MungeSumstats
MungeSumstats copied to clipboard
Large number of non-biallelic SNPs
I'm munging a bunch of OpenGWAS data with MSS, and i noticed that the number of variants dropped due to being non-biallelic was quite high (hundreds of thousands-millions). In some cases, up to half the original SNPs are being dropped because they’re non-biallelic.
Reprex
gwas_paths <- MungeSumstats::import_sumstats(
ids = "ieu-a-8",
save_dir = here::here("data/GWAS_sumstats"),
nThread = 30, # >30 causes issues with read_vcf_parallel
parallel_across_ids = FALSE,
force_new_vcf = FALSE,
force_new = FALSE,
vcf_download = TRUE,
vcf_dir = here::here("data/VCFs"),
#### Record logs
log_folder_ind = TRUE,
log_mungesumstats_msgs = TRUE,
)
Example 1: ieu-a-8
In this case, a GWAS with 2.4M variants had 1.2M+ non-bilallelic variants removed: mss.txt
Example 2: Vuckovic2020
Here’s another where 5M/44M variant were considered non-biallelic: mss_vuckovic.txt
Literature
- Campbell2016: Notes that even at the higher estimates we’d only expect multi-allelic sites in 3% of SNPs.
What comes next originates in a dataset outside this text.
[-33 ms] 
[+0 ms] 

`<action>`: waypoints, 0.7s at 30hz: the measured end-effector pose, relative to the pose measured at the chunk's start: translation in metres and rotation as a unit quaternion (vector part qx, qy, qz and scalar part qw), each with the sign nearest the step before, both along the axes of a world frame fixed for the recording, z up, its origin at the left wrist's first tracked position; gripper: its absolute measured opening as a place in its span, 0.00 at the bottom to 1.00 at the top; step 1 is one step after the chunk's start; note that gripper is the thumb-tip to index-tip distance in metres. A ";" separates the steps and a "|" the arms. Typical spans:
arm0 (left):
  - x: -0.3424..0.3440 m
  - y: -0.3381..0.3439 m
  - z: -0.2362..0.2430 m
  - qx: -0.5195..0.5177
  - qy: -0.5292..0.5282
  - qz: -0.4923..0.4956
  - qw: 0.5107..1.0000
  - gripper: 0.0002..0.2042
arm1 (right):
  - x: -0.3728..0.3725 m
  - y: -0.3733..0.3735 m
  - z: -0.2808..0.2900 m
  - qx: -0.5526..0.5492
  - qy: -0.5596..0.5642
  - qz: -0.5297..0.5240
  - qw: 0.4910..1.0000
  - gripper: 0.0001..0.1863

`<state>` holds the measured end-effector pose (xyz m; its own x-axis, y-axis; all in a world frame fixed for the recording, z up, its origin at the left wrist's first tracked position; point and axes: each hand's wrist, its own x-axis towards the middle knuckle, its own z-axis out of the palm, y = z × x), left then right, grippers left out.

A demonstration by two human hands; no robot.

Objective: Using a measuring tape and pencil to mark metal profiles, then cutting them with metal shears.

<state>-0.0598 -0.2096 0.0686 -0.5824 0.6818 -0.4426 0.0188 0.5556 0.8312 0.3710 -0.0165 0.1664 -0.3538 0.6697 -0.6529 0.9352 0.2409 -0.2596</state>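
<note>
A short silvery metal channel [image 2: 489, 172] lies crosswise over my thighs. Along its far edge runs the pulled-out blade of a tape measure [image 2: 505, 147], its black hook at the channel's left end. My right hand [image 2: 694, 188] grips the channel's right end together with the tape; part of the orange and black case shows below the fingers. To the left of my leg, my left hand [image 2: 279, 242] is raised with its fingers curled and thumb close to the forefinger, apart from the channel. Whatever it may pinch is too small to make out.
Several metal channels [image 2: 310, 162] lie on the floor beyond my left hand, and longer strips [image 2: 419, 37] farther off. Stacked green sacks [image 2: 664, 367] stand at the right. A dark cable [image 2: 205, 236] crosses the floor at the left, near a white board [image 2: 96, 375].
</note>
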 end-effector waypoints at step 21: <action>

- Phillips2020: Found only 0.3% of SNPs in 1KG Phase 3 were tri-allelic.
- Phillips2016: Found only 961 SNPs in 1KG Phase 3 were tetra-allelic.
Possible explanations
- MSS is over-attributing multi-allelic status to variants somehow,
- The updates to Bioc's dbSNP ref contains lots more reported multi-allelic sites that in previous versions.
- Something went awry when making the latest Bioc dbSNP dataset.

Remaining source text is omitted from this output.